Стало быть, в Вене все это время висела копия, подделка? Далеко не факт, хотя после ирбитского открытия атрибуция венской картины несколько пошатнулась. Выводы Карпова подтверждаются экспертами Эрмитажа и химико-физической экспертизой НИИ Реставрации: картина начала XVII века, образцы краски соответствуют аналогичным образцам с подлинных картин великого фламандца. Не исключено, что у Рубенса было две картины с одним сюжетом: при этом Ирбитская Магдалина, как считает Карпов, написана раньше Венской. Есть одна серьезная деталь, которая ставит под сомнение подлинность обнаруженного в Ирбите холста: его история прослеживается только от конца XIX века, что несколько странно. Рубенс уже при жизни был такой величиной, что любой росчерк его карандаша (и тем более кисти) сберегался и ценился очень высоко. Как могло двухметровое полотно несколько веков оставаться неизвестным? Впрочем, у венского варианта тоже неидеальная биография: первые упоминания о ней относятся к середине XVIII века, то есть и об этой картине почти полтора века ничего не было известно. Вероятно, сейчас в искусствоведческих кругах развернется большая дискуссия о соотношении двух картин. В какой из них больше кисти Рубенса, а в какой львиную долю работы выполнили его ученики? Какая написана раньше? Почему ирбитское полотно на 25 сантиметров меньше?..

 

 

В Ирбите уже верят, что их Рубенс, по крайней мере, не менее ценен, чем венский.

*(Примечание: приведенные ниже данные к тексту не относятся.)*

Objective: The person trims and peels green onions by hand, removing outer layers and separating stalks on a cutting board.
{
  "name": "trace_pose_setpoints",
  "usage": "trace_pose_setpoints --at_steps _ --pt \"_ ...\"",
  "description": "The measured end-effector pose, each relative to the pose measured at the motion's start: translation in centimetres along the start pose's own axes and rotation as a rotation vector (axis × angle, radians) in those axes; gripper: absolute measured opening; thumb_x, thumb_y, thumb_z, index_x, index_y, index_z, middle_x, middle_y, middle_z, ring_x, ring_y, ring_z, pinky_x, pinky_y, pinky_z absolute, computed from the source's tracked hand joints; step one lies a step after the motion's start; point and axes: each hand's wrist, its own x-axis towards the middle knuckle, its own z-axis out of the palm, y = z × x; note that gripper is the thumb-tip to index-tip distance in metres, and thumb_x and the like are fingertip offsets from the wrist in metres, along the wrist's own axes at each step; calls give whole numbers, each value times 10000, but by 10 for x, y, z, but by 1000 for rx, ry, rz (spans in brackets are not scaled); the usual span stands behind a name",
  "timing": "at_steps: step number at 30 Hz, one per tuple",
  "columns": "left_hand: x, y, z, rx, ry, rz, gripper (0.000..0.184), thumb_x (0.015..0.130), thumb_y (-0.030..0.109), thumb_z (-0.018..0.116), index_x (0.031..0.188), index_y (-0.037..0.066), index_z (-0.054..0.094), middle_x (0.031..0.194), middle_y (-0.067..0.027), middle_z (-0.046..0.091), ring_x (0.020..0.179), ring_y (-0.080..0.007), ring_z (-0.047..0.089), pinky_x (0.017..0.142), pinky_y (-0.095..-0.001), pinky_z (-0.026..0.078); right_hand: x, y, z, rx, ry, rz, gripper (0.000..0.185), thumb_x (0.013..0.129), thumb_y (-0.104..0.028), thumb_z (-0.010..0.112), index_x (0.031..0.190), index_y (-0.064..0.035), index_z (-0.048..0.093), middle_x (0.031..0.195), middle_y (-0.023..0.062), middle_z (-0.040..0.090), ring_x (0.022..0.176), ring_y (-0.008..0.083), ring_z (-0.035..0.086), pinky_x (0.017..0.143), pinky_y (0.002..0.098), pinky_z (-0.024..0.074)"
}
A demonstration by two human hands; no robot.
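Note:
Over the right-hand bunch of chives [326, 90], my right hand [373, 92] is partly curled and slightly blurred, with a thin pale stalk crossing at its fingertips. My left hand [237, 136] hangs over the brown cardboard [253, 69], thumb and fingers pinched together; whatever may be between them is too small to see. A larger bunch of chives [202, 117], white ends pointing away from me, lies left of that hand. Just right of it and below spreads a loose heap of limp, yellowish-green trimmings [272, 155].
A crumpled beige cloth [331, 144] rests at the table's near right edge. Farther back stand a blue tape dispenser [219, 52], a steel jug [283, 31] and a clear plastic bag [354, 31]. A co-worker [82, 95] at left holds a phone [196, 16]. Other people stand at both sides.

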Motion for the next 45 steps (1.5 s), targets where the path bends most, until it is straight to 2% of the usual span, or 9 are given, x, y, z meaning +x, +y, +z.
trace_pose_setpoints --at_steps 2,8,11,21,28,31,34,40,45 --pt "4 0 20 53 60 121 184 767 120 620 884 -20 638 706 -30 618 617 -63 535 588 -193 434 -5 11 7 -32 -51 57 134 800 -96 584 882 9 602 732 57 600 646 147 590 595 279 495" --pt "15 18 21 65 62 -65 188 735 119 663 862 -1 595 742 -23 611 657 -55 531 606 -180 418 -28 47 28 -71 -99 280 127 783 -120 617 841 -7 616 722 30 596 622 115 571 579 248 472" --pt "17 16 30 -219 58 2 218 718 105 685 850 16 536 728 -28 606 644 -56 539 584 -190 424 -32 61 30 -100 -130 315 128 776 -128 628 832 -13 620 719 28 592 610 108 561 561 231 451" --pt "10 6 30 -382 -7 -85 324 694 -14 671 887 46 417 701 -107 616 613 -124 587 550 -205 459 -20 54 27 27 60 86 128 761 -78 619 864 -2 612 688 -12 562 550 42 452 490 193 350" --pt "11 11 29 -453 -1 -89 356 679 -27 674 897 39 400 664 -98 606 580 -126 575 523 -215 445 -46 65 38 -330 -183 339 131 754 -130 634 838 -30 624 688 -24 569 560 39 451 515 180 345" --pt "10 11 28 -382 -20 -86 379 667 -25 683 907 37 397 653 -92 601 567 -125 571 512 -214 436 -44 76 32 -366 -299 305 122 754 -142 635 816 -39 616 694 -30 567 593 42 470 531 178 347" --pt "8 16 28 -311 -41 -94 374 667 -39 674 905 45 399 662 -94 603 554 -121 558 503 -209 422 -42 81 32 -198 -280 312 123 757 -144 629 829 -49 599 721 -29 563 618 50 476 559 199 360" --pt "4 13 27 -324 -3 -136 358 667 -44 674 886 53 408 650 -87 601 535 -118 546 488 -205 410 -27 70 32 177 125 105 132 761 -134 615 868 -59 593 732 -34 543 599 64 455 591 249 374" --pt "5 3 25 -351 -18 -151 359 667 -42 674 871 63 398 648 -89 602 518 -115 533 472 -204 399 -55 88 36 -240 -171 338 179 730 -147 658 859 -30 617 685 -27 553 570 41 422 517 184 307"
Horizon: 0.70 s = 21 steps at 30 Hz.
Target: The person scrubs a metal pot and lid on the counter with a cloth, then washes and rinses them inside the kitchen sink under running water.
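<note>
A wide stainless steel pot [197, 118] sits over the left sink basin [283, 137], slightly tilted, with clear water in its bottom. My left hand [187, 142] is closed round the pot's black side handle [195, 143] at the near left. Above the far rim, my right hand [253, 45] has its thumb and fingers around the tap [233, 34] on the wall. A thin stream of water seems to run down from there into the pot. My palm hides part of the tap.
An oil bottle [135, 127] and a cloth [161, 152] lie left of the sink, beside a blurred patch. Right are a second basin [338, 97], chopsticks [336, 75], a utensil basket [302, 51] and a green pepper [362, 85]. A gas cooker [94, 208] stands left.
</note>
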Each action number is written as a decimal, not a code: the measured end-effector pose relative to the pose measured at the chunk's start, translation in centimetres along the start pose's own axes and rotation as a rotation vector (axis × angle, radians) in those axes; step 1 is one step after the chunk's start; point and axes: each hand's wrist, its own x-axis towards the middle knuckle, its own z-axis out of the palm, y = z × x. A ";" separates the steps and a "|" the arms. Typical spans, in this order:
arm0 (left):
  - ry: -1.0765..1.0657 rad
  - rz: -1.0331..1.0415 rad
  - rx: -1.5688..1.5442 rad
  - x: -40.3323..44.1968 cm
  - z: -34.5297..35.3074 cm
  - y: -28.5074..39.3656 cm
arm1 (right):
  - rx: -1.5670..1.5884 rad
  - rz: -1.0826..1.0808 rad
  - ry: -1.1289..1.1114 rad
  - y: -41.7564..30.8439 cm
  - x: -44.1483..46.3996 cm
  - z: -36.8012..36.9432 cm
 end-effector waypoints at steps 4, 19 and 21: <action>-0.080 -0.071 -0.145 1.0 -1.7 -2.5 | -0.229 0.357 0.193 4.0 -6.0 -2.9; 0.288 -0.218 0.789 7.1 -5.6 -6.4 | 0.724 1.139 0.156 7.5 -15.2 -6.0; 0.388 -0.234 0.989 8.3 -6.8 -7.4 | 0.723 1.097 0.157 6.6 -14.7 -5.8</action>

В этом случае, с момента своего торжественного открытия осенью 2012 года ирбитское полотно Рубенса – самый значительный и, вероятно, самый дорогостоящий шедевр в радиусе сотен километров. В Екатеринбурге нет картин подобного масштаба. О стоимости «Марии и Марфы» музейщики не говорят, но, по некоторым данным, в случае перевозки страховая стоимость будет в районе $100 млн.

С точки зрения драматургии, соблазнительно было бы представить, что ирбитский Рубенс – этакая жемчужина в куче мусора, европейский шедевр в глухой русской деревне: висит в избе, а рядом по печке тараканы ползают. Но это далеко от истины. За годы своей работы Карпов превратил картинную галерею провинциального города в государственный музей, который комиссия Минкульта РФ назвала «национальным достоянием». «Мой музей сейчас – градообразующее предприятие», — не без бахвальства говорит Карпов, и это не такое уж преувеличение. В его распоряжении – три великолепных помещения, отреставрированные дореволюционные здания, хранящие историю и обладающие современной начинкой, которые сделали бы честь любому европейскому собранию. Ирбит – такое место, где местный музей выглядит значительно представительнее здания городской администрации. И это не подарок, сам собою упавший с небес.

 

 

Теперь у венской «Марии и Марфы» (в центре) появились проблемы со статусом

 

Даже серьезные искусствоведческие журналы, рассказывающие о здешнем музее, используют несколько бульварный термин «ирбитское чудо». Я своими глазами видел источник этого чуда: глаза Виталия Карпова, внутри которого не перегорел мальчишка-девятиклассник со своей дурацкой, наивной мечтой. Эта мечта обезоружила даже бюрократию, поддавшуюся на безумный (казалось бы) уговор: создать в далеком уральском городе музейный комплекс столичного размаха.

Самая важная часть истории об ирбитском Рубенсе – не момент, когда кисть мастера завершила шедевр, а миг, когда внутри у Валеры Карпова внутри что-то щелкнуло, и он поверил в себя. А теперь, спустя полвека, в себя поверил и весь город. «У людей появилось самоуважение. Теперь они могут многое. Для маленького города, который стоит очень далеко, это так важно», — говорит мне одна из учениц Карпова, Альбина Андронова. С этой точки важно даже не то, настоящий ли Рубенс, сам ли мастер рисовал картину, или это делали его ученики. Важно, что Карпов и его город заслужили этого Рубенса, доказали право на свой шедевр, на чувство собственного достоинства. Мечта одного человека стала смыслом для целого города. Это дороже $100 млн.